The festival features four original, independent films created by UIndy TV5 students. The short films range from about 15 to 30 minutes in length and have actors from UIndy, as well as actors from the hometowns of some of the filmmakers. Senior Production Manager of UIndy TV5 Katy Sonksen helped formulate the idea to give students a chance to create a longer format project, an opportunity they normally would not have in years past.
“I know a lot of students talk about having ideas for short films, and I’ve said the same thing,” Sonksen said. “But due to things like sports and other classes, you don’t have time to invest in a full-fledged short-film project or documentary.
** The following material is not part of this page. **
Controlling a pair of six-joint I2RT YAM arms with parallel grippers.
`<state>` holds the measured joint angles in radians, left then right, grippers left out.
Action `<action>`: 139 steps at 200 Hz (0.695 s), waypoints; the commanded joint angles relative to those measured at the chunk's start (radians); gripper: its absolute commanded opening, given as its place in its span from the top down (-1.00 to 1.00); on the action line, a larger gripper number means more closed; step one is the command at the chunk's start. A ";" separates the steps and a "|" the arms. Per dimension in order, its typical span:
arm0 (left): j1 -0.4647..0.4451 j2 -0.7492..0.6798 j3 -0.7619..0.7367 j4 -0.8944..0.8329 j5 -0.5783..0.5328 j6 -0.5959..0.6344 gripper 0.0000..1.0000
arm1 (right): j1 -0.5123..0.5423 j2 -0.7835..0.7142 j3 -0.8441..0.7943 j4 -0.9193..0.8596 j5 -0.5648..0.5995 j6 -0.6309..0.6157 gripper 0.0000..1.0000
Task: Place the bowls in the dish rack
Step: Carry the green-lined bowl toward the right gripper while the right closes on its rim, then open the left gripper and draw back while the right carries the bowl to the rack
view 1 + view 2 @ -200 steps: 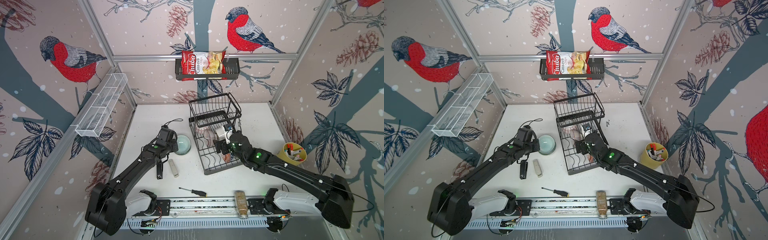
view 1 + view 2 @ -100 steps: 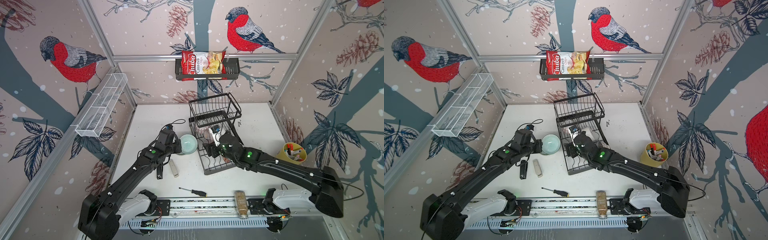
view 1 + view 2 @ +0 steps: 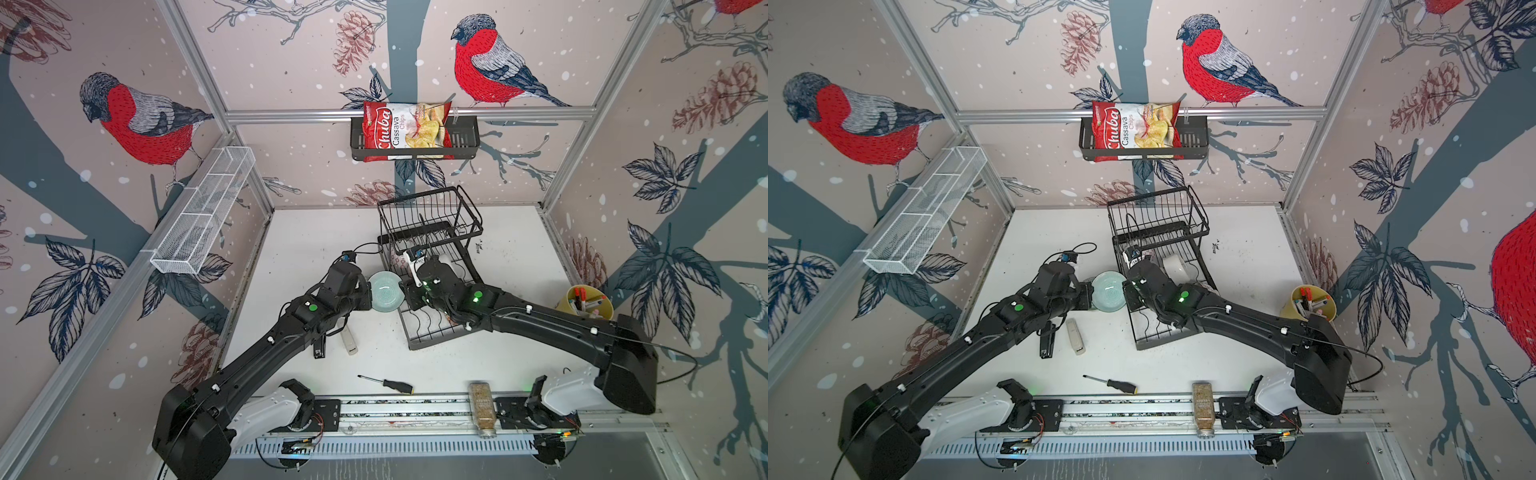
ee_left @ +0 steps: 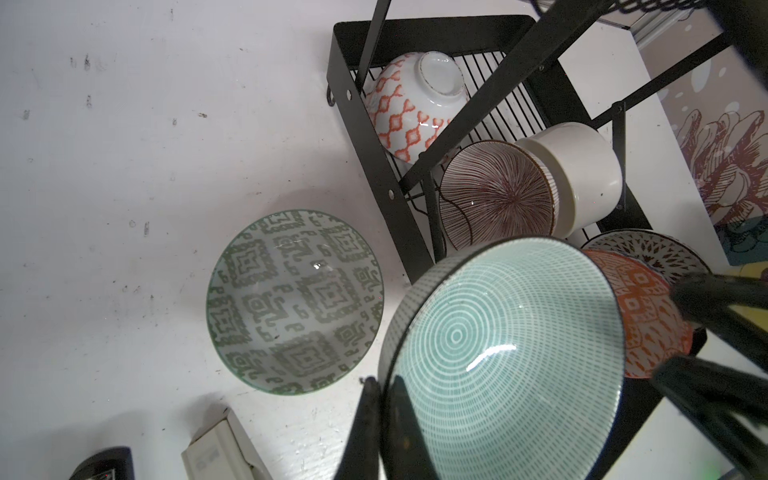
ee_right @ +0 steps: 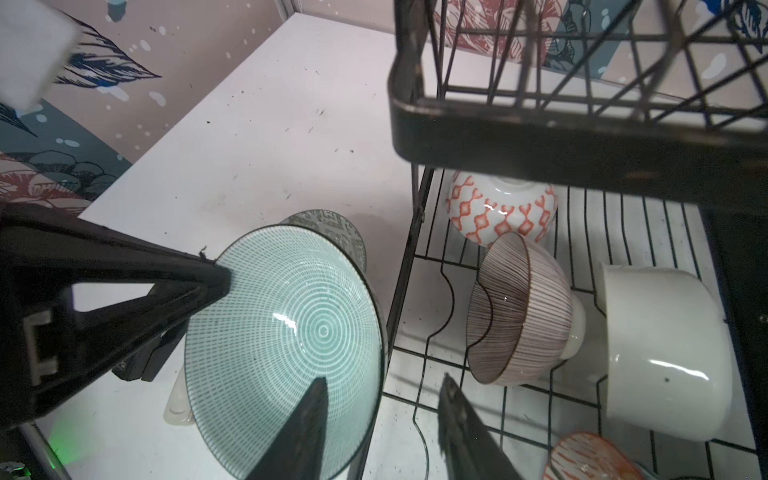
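- Left fingers (image 4: 368,419) are clenched on the rim of the teal bowl (image 4: 498,353), one pad inside and one outside, so the left gripper (image 4: 383,380) has it pinched.
- teal bowl is tilted steeply with its inside facing the wrist cameras. It is held off the table (image 4: 124,166), just beside the outer left wall of the dish rack (image 4: 382,166), and is not in the rack yet.
- In both top views it sits between the two gripper heads at the rack's left edge.
- right gripper (image 5: 384,378) has its jaws parted and straddles the opposite side of the same rim. One finger (image 5: 299,432) is over the bowl's inside. The other is outside, with a visible gap to the bowl wall, so nothing is gripped.
- green-patterned bowl (image 4: 295,301) is upright on the table outside the rack, near its wall, and partly hidden behind the teal one in the right wrist view.
- Lower tier of the rack:
  - orange-diamond bowl (image 4: 409,112) is foot-up in a corner.
  - brown-striped bowl (image 4: 494,195) stands on edge in the slot wires, touching the white bowl (image 4: 582,174), which lies on its side.
  - orange-patterned bowl (image 4: 640,320) and dark-patterned bowl (image 4: 648,249) are behind the teal rim. I cannot tell whether they touch it.
- screwdriver (image 3: 386,384) is on the table near the front rail.
- white block (image 3: 349,338) lies by the left arm.
- yellow cup of markers (image 3: 586,301) is to the right, well apart from the rack.
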<state>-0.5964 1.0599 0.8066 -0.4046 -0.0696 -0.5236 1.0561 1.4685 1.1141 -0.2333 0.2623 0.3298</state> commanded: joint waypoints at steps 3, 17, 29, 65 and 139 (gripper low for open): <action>-0.002 -0.006 0.006 0.037 -0.014 -0.006 1.00 | 0.005 0.023 0.024 -0.046 0.019 0.027 0.18; -0.001 -0.002 0.008 0.038 -0.016 -0.004 1.00 | 0.004 0.034 0.030 -0.051 0.020 0.031 0.26; -0.001 0.000 0.007 0.040 -0.015 -0.005 1.00 | 0.003 0.043 0.034 -0.052 0.026 0.033 0.30; -0.002 0.005 0.002 0.057 -0.007 0.002 1.00 | 0.004 0.070 0.049 -0.038 0.038 0.032 0.40; -0.002 0.004 -0.005 0.069 -0.004 0.006 1.00 | 0.002 0.143 0.103 -0.034 0.057 0.033 0.72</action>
<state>-0.5976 1.0664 0.8043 -0.3985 -0.0788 -0.5224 1.0584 1.5993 1.2007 -0.2813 0.2886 0.3466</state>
This class is giving kids that creative outlet to produce the ideas that they have thought of and wanted to do, with the equipment and guidance available at UIndy.”
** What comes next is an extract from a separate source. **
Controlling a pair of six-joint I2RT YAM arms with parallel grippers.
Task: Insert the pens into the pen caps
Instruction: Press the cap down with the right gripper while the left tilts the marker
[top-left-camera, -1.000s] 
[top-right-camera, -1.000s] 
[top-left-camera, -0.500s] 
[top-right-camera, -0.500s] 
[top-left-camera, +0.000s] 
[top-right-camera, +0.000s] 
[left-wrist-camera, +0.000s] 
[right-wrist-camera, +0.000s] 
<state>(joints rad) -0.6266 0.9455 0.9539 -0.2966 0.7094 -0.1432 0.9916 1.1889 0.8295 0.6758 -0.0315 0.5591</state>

Senior communication major Artemis Choungk wrote and directed her short film “No Distance,” which, according to the 317 Film Fest website, explores the love story of a long-distance relationship between Artemis and Daniel. It is a story of a young woman who lets go her fear of falling in love when she crosses paths with a charming man. Their relationship is tested in the film when Artemis is offered a job in Spain, and the couple must deal with the conflicts of a long-distance relationship.
Senior communication major Daviona Johnson created a short film titled “Voice of the Youth.” According to the film fest’s website, the documentary follows a group of educators who bring poetry into public schools through the Indy Pulse organization. Her film highlights the impact that poetry has on young people who want to share their voice, as well as those who have previously not had one.
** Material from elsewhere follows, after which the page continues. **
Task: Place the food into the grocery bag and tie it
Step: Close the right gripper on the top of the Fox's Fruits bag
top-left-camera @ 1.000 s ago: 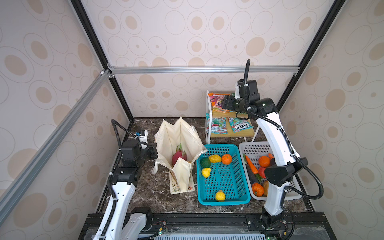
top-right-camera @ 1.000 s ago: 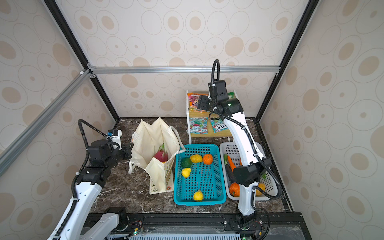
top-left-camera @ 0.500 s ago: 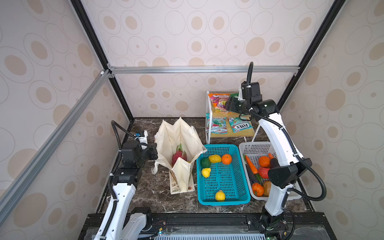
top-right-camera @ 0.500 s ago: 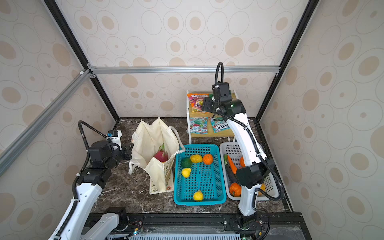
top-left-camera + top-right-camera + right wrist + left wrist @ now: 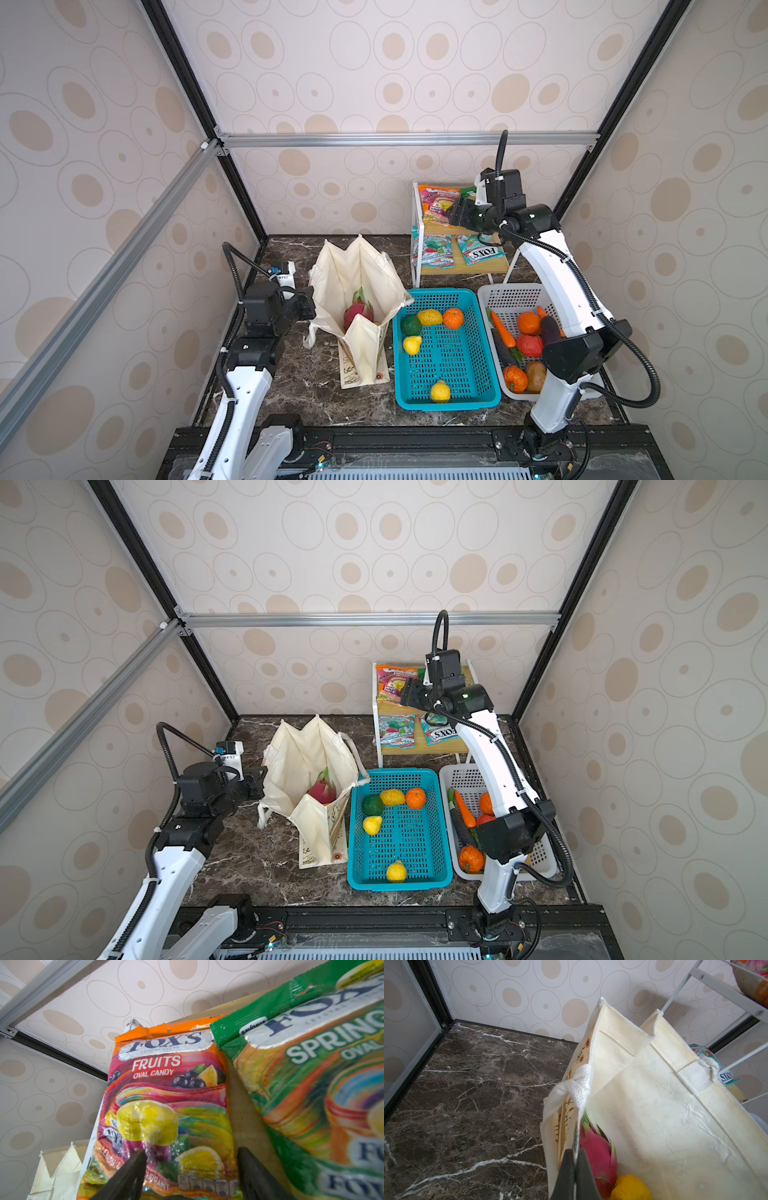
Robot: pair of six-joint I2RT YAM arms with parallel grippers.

Sophomore communication major Dylan Listner directed, animated and wrote “Saxton Fell,” an animated film that, according to the film fest’s website, takes place in the universe of the online multiplayer first-person shooter “Team Fortress 2.” The film follows the Mann Co. mercenaries as they try to stay afloat after their CEO, Saxton Hale, is assassinated. He is using a program called “Source Filmmaker,” which the game developer, Valve, use to create trailers and cinematics for its games. He is using in-game quotes, as well as voice actors.
Senior communication major Emily Morris wrote and directed a short film titled “It Is What It Is,” which, according to the film fest’s website, is based on true experiences that have happened to her in her interracial relationship, as well as other couples in her small town. The story follows the challenges of Ava and Aiden, when the interracial couple visits Ava’s small town. It highlights the anxieties of “meeting the parents” and encounters with police, which Morris said, are different from what a white couple would encounter.
Prior to this semester, Morris said that she did not have a great desire to write or shoot a short film.
“When I heard we were going to do a film festival in the production department, it kind of scared me, because I know I’m not as creative, to where I can come up with a crazy script,” Morris said. “I never really thought about doing short films, but I enjoyed the process. I don’t know if I’ll continue doing them, but I found out that I enjoy directing.”